Exercise instructions – Write the entries out again. Every character must match.

Data in this exercise –
====
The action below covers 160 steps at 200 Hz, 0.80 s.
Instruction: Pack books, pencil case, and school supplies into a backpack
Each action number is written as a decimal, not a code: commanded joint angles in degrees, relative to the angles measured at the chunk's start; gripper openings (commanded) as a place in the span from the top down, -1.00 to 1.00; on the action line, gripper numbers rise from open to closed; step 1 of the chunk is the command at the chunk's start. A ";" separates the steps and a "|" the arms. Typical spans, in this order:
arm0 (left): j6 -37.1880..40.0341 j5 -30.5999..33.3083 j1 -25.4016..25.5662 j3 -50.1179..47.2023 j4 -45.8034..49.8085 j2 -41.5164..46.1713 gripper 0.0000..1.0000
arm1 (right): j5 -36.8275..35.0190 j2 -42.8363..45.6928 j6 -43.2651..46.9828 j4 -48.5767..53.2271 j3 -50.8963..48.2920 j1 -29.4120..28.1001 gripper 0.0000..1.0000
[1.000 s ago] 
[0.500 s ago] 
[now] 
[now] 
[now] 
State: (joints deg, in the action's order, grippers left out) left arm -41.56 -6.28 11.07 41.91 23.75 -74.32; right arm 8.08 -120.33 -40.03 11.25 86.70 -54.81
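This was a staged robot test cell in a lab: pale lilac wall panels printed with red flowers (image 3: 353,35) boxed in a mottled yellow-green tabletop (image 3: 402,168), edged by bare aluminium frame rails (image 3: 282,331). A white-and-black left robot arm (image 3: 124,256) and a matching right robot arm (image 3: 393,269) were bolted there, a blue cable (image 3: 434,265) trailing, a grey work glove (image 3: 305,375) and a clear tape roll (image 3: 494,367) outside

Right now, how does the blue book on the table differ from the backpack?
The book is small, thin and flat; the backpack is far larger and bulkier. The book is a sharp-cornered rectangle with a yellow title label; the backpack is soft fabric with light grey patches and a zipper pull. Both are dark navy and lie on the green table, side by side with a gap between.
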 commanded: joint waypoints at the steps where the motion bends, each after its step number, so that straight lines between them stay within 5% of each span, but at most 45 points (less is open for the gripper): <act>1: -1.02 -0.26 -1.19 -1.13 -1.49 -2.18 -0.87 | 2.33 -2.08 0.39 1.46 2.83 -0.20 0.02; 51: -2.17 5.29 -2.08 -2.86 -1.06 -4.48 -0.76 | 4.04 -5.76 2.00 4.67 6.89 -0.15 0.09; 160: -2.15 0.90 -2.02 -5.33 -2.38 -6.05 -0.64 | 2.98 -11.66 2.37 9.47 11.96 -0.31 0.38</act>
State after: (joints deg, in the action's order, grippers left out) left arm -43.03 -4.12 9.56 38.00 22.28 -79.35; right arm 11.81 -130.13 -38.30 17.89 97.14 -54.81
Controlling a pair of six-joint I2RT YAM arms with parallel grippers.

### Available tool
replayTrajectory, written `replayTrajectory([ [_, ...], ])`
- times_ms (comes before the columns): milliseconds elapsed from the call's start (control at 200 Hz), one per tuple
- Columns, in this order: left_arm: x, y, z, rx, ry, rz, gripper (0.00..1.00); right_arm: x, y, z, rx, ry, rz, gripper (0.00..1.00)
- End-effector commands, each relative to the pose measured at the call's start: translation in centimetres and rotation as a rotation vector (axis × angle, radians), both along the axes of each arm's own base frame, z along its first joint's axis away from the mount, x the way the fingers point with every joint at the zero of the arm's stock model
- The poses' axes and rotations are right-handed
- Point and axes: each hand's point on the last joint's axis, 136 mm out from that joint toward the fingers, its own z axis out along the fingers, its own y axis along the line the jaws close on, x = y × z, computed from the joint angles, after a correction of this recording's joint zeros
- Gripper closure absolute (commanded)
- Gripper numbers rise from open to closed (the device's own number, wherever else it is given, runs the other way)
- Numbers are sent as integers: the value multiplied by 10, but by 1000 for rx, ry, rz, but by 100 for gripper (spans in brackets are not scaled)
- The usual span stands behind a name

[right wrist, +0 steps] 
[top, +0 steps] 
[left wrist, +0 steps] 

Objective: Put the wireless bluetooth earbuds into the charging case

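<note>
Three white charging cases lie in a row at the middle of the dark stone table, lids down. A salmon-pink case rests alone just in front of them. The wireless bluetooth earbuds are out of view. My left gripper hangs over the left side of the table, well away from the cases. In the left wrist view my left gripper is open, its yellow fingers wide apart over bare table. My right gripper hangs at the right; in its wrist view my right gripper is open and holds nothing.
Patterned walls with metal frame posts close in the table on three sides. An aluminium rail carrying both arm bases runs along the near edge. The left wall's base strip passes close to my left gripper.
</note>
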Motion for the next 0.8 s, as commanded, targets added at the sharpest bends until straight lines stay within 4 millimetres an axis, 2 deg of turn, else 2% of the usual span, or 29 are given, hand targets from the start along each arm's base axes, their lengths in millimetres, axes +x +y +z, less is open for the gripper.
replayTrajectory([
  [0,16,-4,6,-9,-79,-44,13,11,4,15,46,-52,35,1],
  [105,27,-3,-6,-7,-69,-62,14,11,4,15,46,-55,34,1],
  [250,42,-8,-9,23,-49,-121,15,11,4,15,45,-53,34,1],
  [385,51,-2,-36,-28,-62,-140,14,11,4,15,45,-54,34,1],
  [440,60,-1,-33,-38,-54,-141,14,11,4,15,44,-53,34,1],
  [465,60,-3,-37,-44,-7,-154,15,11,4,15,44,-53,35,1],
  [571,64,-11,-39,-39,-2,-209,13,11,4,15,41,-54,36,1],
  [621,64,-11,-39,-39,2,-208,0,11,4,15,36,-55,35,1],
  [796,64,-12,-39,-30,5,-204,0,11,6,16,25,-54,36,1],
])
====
Answer to this problem –
The action below covers 160 steps at 200 Hz, 0.80 s.
Instruction: Pack books, pencil case, and school supplies into a backpack
Each action number is written as a decimal, not a code: commanded joint angles in degrees, relative to the angles measured at the chunk's start; gripper openings (commanded) as a place in the span from the top down, -1.00 to 1.00; on the action line, gripper numbers rise from open to closed; step 1 of the chunk is the command at the chunk's start. A ";" separates the steps and a "|" the arms. Typical spans, in this order:
arm0 (left): j6 -37.1880..40.0341 j5 -30.5999..33.3083 j1 -25.4016..25.5662 j3 -50.1179..47.2023 j4 -45.8034..49.8085 j2 -41.5164..46.1713 gripper 0.0000..1.0000
arm1 (right): j5 -36.8275..35.0190 j2 -42.8363..45.6928 j6 -43.2651..46.9828 j4 -48.5767..53.2271 j3 -50.8963..48.2920 j1 -29.4120..28.1001 gripper 0.0000..1.0000
[1.000 s ago] 
[0.500 s ago] 
[now] 
[now] 
[now] 
State: (joints deg, in the action's order, grippers left out) left arm -41.56 -6.28 11.07 41.91 23.75 -74.32; right arm 8.08 -120.33 -40.03 11.25 86.70 -54.81
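This was a staged robot test cell in a lab: pale lilac wall panels printed with red flowers (image 3: 353,35) boxed in a mottled yellow-green tabletop (image 3: 402,168), edged by bare aluminium frame rails (image 3: 282,331). A white-and-black left robot arm (image 3: 124,256) and a matching right robot arm (image 3: 393,269) were bolted there, a blue cable (image 3: 434,265) trailing, a grey work glove (image 3: 305,375) and a clear tape roll (image 3: 494,367) outside

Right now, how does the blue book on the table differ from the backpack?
The book is small, thin and flat; the backpack is far larger and bulkier. The book is a sharp-cornered rectangle with a yellow title label; the backpack is soft fabric with light grey patches and a zipper pull. Both are dark navy and lie on the green table, side by side with a gap between.
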 commanded: joint waypoints at the steps where the motion bends, each after its step number, so that straight lines between them stay within 5% of each span, but at most 45 points (less is open for the gripper): <act>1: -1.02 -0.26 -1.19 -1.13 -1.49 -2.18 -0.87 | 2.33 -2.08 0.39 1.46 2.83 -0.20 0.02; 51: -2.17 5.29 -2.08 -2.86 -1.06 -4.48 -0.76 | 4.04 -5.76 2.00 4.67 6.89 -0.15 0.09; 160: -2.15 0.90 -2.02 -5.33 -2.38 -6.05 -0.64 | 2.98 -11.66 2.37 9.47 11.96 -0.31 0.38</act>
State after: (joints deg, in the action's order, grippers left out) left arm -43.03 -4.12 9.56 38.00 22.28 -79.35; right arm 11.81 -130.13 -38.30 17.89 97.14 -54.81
Controlling a pair of six-joint I2RT YAM arms with parallel grippers.

### Available tool
replayTrajectory, written `replayTrajectory([ [_, ...], ])`
- times_ms (comes before the columns): milliseconds elapsed from the call's start (control at 200 Hz), one per tuple
- Columns, in this order: left_arm: x, y, z, rx, ry, rz, gripper (0.00..1.00); right_arm: x, y, z, rx, ry, rz, gripper (0.00..1.00)
- End-effector commands, each relative to the pose measured at the call's start: translation in centimetres and rotation as a rotation vector (axis × angle, radians), both along the axes of each arm's own base frame, z along its first joint's axis away from the mount, x the way the fingers point with every joint at the zero of the arm's stock model
- The poses' axes and rotations are right-handed
- Point and axes: each hand's point on the last joint's axis, 136 mm out from that joint toward the fingers, its own z axis out along the fingers, its own y axis along the line the jaws close on, x = y × z, computed from the joint angles, after a correction of this recording's joint zeros
- Gripper closure absolute (commanded)
- Gripper numbers rise from open to closed (the device's own number, wherever else it is given, runs the other way)
- Numbers are sent as integers: the value multiplied by 10, but by 1000 for rx, ry, rz, but by 100 for gripper (spans in brackets are not scaled)
- The usual span stands behind a name

[right wrist, +0 steps] 
[top, +0 steps] 
[left wrist, +0 steps] 

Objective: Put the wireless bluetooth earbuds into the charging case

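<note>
Three white charging cases lie in a row at the middle of the dark stone table, lids down. A salmon-pink case rests alone just in front of them. The wireless bluetooth earbuds are out of view. My left gripper hangs over the left side of the table, well away from the cases. In the left wrist view my left gripper is open, its yellow fingers wide apart over bare table. My right gripper hangs at the right; in its wrist view my right gripper is open and holds nothing.
Patterned walls with metal frame posts close in the table on three sides. An aluminium rail carrying both arm bases runs along the near edge. The left wall's base strip passes close to my left gripper.
</note>
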Motion for the next 0.8 s, as commanded, targets added at the sharpest bends until straight lines stay within 4 millimetres an axis, 2 deg of turn, else 2% of the usual span, or 29 are given, hand targets from the start along each arm's base axes, their lengths in millimetres, axes +x +y +z, less is open for the gripper.
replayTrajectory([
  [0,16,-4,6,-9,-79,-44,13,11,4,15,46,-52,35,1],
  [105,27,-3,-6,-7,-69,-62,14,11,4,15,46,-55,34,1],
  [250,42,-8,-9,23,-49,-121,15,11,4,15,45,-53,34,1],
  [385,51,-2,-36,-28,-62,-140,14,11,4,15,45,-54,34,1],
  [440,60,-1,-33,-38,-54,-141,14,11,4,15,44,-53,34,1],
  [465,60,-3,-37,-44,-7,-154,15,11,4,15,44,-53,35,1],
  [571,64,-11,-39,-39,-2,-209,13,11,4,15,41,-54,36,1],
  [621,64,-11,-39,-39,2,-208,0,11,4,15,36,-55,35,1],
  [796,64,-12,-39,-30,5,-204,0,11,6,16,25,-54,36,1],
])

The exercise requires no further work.